Потом Брисс вновь собиралась с мыслями в панорамном формате, напоминала себе, что дочь во всем разберется сама, и ей попросту нужно предоставить на это право. Успокоившись и собравшись, она украдкой, почти случайно заглядывала в соцсети, выключив всякие эмоции и отклики, и видела там обрюзгшего щетинистого дядьку с холодным голубым взглядом, провалившимся куда-то вглубь лица. Ни фирменного циничного прищура, ни улыбки котенка, ни выразительного «пиратского» лица с красивым контуром подбородка, ни брезгливых гримас, на которых он тогда вырос до кумира девочек. Теперь этот в меру молодящийся человек компактного сложения почти ничем не напоминал того. О котором она потом раздавала интервью телевидению, просто потому, что о нем все еще хотелось говорить, выдавая это за высокие Миссии, или даже выставляя это мелочной местью, приумноженной на масштабы. Там, лет 15 назад, она упоительно рассказывала о созависимости, о том, как «подсела» на человека как на драгс, и как употребляла супружеский секс словно обезбаливающее без рецепта. Как он изменял ей со всеми, кого видел вокруг, кидался на все что движется, и даже просил ее подождать за дверью, когда она застукивала его с очередной фанаткой наедине… негласно оправдывая себя тем, что он – всеобщее достояние, и на данной позиции у него нет права отказывать «страждущим». На самом же деле он попросту не умел и не хотел отказывать себе. Ни в чем. Вечный мальчик, который привык играться в игрушки. Людьми. Симпатичный, который выдавал свою юность за универсальное оправдание. Всего. Без разбору.
Да, у них теперь не было ничего общего. У того и этого. И у обоих – с нею. Ничего. Кроме того, что они хранили одну с ней память.
Впрочем и это утверждение – весьма амбициозно. После стольких-то лет…Даже в этом она не могла быть теперь уверена. Несмотря на щепетильные точечные упоминания дочери. Которая теперь часто говорит с ним по душам, оставаясь у него ночевать. И оправдывает его жалобы на жизнь – тем, что ему не с кем теперь особо поговорить.

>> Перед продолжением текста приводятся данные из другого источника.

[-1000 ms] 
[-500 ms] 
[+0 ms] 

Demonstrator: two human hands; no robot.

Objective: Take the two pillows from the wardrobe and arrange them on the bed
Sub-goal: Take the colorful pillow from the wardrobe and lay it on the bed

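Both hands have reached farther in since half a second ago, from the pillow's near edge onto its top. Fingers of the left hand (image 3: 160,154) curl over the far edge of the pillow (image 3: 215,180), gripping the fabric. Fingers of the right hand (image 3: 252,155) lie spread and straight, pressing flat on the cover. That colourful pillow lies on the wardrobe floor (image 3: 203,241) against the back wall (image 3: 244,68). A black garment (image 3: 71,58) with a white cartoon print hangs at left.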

Йещщщо бы, разогнал всех друзей! А теперь ссылается на то, что от него всем нужны были только деньги. Предпочитая не вспоминать про то, какой у него был характер…
Все это проносилось у нее фоном долгие годы, и давно уж остыло, превратившись в потрепанный сборник мифов и легенд собственной биографии… Она даже видела его с дочерью живьем, и всегда уходила от необходимости здороваться.
Себе дороже… Хотя тут ему, пожалуй, было что возразить на это в сухих ностальгических цифрах винтажного антикварного развода.
С идеей позвонить дочери, и легкой теплотой в душе от мысли, какая та все-таки получилась умница, она рассеянно выглянула в окно. Через дорогу была прогулочная зона: газон, крепкие взрослые деревца. Пространство покоя.
Под дубом, что сразу под ее окном, оперев на толстый ствол свой велосипед, прям на газоне сидел человек. С книгой.